## WHAT TO PRODUCE
Write the listing out again, exactly as it reads below.

- Opening Delimiter -

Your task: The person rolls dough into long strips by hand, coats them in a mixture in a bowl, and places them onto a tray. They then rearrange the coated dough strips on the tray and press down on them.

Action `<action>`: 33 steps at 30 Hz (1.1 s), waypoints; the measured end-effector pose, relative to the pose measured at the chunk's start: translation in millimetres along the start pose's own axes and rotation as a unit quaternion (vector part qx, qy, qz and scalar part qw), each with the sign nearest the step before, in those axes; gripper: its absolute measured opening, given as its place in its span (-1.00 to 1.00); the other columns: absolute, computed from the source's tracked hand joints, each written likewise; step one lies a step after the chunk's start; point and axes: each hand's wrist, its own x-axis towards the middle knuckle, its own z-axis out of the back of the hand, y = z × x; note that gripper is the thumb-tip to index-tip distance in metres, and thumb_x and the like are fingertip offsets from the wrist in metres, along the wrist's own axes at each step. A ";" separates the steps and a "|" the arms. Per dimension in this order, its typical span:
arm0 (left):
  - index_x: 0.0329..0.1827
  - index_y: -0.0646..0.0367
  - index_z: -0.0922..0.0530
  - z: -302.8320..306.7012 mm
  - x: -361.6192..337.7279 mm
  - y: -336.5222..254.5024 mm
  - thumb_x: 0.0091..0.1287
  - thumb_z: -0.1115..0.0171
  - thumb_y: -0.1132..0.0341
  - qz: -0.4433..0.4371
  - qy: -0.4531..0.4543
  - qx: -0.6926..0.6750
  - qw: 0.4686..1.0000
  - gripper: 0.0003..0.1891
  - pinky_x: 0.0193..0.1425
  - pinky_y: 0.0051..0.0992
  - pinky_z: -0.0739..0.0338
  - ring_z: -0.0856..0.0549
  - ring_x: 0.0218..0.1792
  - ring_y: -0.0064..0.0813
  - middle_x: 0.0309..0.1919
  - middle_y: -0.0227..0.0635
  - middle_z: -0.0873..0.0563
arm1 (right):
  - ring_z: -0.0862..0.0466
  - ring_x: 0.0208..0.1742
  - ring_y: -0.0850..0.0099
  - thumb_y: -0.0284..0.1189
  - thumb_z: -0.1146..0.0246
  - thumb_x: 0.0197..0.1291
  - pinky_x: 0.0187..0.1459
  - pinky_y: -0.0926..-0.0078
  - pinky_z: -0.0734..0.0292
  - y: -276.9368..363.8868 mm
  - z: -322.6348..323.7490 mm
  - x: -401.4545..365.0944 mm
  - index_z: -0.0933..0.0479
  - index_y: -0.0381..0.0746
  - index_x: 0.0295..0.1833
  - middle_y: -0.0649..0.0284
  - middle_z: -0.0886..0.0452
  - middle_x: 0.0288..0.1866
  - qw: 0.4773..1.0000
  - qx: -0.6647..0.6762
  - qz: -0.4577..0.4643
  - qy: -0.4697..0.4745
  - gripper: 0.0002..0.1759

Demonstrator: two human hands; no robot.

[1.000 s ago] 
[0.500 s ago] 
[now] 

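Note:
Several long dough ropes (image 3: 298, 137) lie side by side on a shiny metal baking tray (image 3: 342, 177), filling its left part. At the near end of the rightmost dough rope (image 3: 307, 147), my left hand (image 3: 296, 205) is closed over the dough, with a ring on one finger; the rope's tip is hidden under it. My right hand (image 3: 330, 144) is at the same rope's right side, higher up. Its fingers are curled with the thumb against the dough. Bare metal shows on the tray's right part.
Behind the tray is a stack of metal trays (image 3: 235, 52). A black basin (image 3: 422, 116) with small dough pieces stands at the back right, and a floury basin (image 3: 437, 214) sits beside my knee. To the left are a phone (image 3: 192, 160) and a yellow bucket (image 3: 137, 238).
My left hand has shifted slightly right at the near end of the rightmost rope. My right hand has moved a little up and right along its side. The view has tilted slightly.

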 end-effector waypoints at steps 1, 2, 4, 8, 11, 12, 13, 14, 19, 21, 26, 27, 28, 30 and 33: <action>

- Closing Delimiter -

## ANSWER AREA
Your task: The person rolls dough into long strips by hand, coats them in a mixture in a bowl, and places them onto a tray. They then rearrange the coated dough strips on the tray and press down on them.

Action `<action>`: 33 steps at 30 Hz (1.1 s), waypoints; the measured end-effector pose, relative to the pose measured at the chunk's start: translation in millimetres along the start pose's own axes and rotation as a unit quaternion (vector part qx, qy, qz and scalar part qw), each with the sign nearest the step before, in those axes; gripper: its absolute measured opening, given as its place in its span (-1.00 to 1.00); the other columns: absolute, computed from the source's tracked hand joints, each written likewise; step one lies a step after the chunk's start; point and axes: each hand's wrist, its own x-axis towards the middle knuckle, its own z-axis out of the back of the hand, y = z × x; note that gripper is the thumb-tip to index-tip distance in metres, and thumb_x and the like are fingertip offsets from the wrist in metres, along the wrist's own axes at each step. A ";" separates the steps and a "|" the arms. Per dimension in this order, its typical span:
arm0 (left):
  - index_x: 0.0329..0.1827
  - index_y: -0.0646..0.0367
  - index_z: -0.0922..0.0530
  - z: -302.8320..306.7012 mm
  - x: -361.6192..337.7279 mm
  - y: -336.5222..254.5024 mm
  - thumb_x: 0.0091..0.1287
  - thumb_z: -0.1115..0.0171
  - thumb_y: -0.1132..0.0341
  - qz: -0.4433..0.4371
  - qy: -0.4531..0.4543
  - qx: -0.6926..0.6750
  - qw: 0.4686..1.0000
  - gripper: 0.0003..0.1891
  - pinky_x: 0.0193..0.1425
  - pinky_y: 0.0051..0.0992
  - pinky_z: -0.0739..0.0338
  - ring_z: -0.0856..0.0549
  - ring_x: 0.0218..0.1792
  - ring_y: -0.0064..0.0813
  - middle_x: 0.0309..0.1919
  - middle_y: -0.0227..0.0635
  - middle_z: -0.0873..0.0563
arm1 (right):
  - ring_z: -0.0862..0.0466
  - ring_x: 0.0208..0.1742
  - ring_y: -0.0850..0.0099
  - thumb_y: -0.0284..0.1189
  - thumb_z: -0.1146..0.0246
  - thumb_x: 0.0197..0.1291
  - pinky_x: 0.0187..0.1459
  - pinky_y: -0.0926..-0.0078
  - pinky_z: -0.0734..0.0292
  - y: -276.9368..363.8868 mm
  - z: -322.6348..323.7490 mm
  - x: -401.4545..365.0944 mm
  - index_z: -0.0933..0.0479
  - index_y: -0.0381..0.0746
  - index_x: 0.0295..0.1833
  - middle_y: -0.0649..0.0284
  - middle_z: -0.0886..0.0452
  - middle_x: 0.0288..0.1866
  - qw: 0.4773..1.0000
  - qx: -0.6647..0.6762
  - qz: -0.4577..0.4643
  - qy: -0.4697..0.4745
  - gripper: 0.0002..0.1759

Demonstrator: two human hands; no robot.

[1.000 s ago] 
[0.500 s ago] 
[now] 

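Note:
Several long dough ropes (image 3: 298, 137) lie side by side on a shiny metal baking tray (image 3: 342, 177), filling its left part. At the near end of the rightmost dough rope (image 3: 307, 147), my left hand (image 3: 296, 205) is closed over the dough, with a ring on one finger; the rope's tip is hidden under it. My right hand (image 3: 330, 144) is at the same rope's right side, higher up. Its fingers are curled with the thumb against the dough. Bare metal shows on the tray's right part.
Behind the tray is a stack of metal trays (image 3: 235, 52). A black basin (image 3: 422, 116) with small dough pieces stands at the back right, and a floury basin (image 3: 437, 214) sits beside my knee. To the left are a phone (image 3: 192, 160) and a yellow bucket (image 3: 137, 238).
My left hand has shifted slightly right at the near end of the rightmost rope. My right hand has moved a little up and right along its side. The view has tilted slightly.
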
 end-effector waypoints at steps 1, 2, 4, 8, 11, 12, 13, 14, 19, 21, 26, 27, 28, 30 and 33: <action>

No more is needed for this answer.